**Your objective**
Reproduce the line containing "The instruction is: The" and every line after it through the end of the records. Include nothing else.

═══ Extracted records ═══

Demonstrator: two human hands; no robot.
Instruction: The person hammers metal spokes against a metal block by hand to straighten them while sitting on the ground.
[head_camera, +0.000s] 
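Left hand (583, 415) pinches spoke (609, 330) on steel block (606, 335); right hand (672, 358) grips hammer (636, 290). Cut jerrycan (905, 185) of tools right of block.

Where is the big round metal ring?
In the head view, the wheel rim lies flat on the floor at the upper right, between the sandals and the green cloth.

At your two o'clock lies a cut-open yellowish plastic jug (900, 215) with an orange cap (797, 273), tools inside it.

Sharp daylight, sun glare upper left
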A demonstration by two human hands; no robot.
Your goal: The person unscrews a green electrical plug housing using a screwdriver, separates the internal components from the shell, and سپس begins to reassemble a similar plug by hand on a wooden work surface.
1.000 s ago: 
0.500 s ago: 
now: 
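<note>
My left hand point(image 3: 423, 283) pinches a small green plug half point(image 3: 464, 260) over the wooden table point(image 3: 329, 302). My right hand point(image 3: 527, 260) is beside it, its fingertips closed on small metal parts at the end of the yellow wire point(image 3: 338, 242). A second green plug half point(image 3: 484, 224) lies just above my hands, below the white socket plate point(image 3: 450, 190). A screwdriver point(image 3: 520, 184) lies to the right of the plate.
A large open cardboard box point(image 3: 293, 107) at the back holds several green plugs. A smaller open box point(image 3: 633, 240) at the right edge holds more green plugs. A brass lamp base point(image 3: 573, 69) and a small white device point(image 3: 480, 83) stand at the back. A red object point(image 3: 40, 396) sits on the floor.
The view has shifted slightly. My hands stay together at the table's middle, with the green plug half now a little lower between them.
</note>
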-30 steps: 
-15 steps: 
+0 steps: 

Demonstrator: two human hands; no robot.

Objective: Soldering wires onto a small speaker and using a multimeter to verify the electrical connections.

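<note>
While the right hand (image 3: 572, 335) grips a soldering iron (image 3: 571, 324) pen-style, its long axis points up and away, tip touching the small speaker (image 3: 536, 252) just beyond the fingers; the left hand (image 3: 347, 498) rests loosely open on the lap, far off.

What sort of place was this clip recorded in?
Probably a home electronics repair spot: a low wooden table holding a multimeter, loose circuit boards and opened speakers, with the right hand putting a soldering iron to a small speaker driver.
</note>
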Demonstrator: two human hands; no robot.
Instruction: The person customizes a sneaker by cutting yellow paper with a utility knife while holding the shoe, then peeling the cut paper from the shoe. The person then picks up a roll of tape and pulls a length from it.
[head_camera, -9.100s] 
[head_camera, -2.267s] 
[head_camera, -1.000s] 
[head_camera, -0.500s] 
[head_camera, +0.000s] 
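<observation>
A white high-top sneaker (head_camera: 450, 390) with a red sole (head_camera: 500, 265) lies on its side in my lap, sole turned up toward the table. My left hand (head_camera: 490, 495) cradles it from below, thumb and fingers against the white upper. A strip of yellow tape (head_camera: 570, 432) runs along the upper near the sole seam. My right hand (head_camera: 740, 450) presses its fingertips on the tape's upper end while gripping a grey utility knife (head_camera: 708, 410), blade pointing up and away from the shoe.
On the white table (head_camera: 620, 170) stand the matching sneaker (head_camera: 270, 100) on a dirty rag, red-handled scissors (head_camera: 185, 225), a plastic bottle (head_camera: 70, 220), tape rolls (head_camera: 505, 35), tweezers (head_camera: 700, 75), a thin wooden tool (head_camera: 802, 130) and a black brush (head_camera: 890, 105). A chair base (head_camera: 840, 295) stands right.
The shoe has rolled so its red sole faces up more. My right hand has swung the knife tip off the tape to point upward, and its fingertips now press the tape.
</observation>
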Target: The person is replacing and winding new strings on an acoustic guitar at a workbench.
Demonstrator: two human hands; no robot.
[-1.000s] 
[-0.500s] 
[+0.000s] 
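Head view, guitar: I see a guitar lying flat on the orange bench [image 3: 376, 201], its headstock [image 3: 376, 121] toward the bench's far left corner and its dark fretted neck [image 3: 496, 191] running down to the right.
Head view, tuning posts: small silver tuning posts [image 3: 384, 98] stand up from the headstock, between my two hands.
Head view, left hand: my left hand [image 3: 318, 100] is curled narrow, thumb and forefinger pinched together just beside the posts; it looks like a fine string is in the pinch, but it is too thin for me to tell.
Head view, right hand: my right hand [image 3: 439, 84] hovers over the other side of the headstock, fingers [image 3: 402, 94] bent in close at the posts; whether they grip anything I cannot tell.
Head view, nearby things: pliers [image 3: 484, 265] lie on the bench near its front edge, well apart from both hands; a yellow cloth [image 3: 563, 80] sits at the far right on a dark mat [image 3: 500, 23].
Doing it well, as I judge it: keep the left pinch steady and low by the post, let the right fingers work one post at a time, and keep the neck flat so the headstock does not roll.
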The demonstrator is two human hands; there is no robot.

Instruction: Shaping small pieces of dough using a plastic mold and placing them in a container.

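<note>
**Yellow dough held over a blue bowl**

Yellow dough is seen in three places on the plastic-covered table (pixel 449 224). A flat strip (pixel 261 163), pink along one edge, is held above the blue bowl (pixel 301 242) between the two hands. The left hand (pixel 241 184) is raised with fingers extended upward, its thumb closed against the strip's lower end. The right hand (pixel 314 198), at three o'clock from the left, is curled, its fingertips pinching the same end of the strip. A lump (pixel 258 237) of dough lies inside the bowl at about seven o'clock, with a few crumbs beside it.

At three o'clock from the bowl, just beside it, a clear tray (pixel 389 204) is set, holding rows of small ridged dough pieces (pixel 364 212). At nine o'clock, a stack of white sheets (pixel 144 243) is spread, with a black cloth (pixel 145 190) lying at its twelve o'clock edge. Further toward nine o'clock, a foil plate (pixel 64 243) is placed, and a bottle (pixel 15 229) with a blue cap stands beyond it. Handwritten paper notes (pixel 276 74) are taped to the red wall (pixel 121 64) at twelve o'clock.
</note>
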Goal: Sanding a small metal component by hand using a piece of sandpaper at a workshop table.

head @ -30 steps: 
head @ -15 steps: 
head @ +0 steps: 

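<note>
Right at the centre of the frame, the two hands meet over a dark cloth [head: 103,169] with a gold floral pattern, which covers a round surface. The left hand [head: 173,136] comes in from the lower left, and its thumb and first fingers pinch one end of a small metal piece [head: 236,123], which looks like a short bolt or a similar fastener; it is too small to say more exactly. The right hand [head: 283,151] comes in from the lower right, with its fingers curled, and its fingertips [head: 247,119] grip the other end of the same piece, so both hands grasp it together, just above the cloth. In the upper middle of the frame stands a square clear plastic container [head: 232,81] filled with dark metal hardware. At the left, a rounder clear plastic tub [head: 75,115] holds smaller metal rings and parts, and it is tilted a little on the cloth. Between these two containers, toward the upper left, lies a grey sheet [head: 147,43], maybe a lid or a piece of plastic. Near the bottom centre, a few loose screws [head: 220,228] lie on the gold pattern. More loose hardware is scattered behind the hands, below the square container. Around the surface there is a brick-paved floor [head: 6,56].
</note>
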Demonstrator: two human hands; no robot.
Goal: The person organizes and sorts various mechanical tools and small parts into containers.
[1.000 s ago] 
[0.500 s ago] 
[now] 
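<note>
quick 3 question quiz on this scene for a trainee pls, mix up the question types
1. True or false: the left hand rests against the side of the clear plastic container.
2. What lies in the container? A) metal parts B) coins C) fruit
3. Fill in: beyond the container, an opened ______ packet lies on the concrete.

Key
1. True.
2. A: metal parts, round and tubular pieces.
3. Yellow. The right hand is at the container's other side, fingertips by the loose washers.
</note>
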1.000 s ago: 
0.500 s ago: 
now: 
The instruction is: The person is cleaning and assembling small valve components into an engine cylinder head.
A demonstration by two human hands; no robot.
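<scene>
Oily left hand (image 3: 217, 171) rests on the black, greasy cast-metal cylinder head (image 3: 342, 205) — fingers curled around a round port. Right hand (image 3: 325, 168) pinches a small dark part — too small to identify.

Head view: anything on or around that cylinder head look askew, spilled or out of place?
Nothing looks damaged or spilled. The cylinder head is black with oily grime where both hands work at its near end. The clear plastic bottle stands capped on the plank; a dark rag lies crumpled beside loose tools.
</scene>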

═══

**Solution**
The instruction is: The person is cleaning and assembling small valve components into an engine cylinder head.
A demonstration by two human hands; no robot.
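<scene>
Oily left hand (image 3: 217, 171) rests on the black, greasy cast-metal cylinder head (image 3: 342, 205) — fingers curled around a round port. Right hand (image 3: 325, 168) pinches a small dark part — too small to identify.

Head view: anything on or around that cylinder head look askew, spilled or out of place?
Nothing looks damaged or spilled. The cylinder head is black with oily grime where both hands work at its near end. The clear plastic bottle stands capped on the plank; a dark rag lies crumpled beside loose tools.
</scene>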

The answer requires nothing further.